How to Create an Ebook, Part 2: Formatting the Text
Forget about how you want your ebook to look. Instead, think about its structure: the categories to which the various parts of the text belong.
If you have ever learned a foreign language, you will know that you need to do more than just learn the meanings of a load of new words. You must also be aware of the grammatical category to which each word belongs. The words ‘banana’, ‘airport’ and ‘happiness’ have entirely different meanings, but each is the same type of word. Likewise, ‘eat’, ‘speak’ and ‘breathe’ mean different things, but they are all members of the same category of words. The same principle applies to the text of your ebook.
The essential structural elements are:
- headings and sub–headings;
- paragraphs;
- bullet–point lists, in which the order of the items does not convey any meaning;
- numbered lists, in which the order of the items does convey meaning.
HTML Tags for Ebooks
Each of these structural elements is defined by being enclosed within a pair of HTML tags:
<h1>This is a heading</h1>
<h2>This is a sub-heading</h2>
<p>This is a paragraph</p>
<ul>This is an unordered list</ul>
<ol>This is an ordered list</ol>
<ul>
<li>This is an item within a list</li>
<li>So is this</li>
</ul>
Other tags are available, and will be mentioned later. You may well not require all of these tags. It is likely that a large majority of ebooks require only the main heading tags and the paragraph tags.

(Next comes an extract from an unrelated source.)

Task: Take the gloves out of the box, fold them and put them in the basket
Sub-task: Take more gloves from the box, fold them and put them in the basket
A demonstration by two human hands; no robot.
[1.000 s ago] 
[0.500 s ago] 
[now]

(Technical note: If you are familiar with HTML and website coding, you may notice that ebooks in fact use XHTML, or eXtensible HyperText Markup Language, tags. XHTML is a subset of HTML. For our purposes, the distinction is unimportant. Only a subset of XHTML is used in ebooks, along with XML for the ebook’s technical files. If this is all gibberish to you, don’t worry! You can create an ebook without knowing what the terms mean.)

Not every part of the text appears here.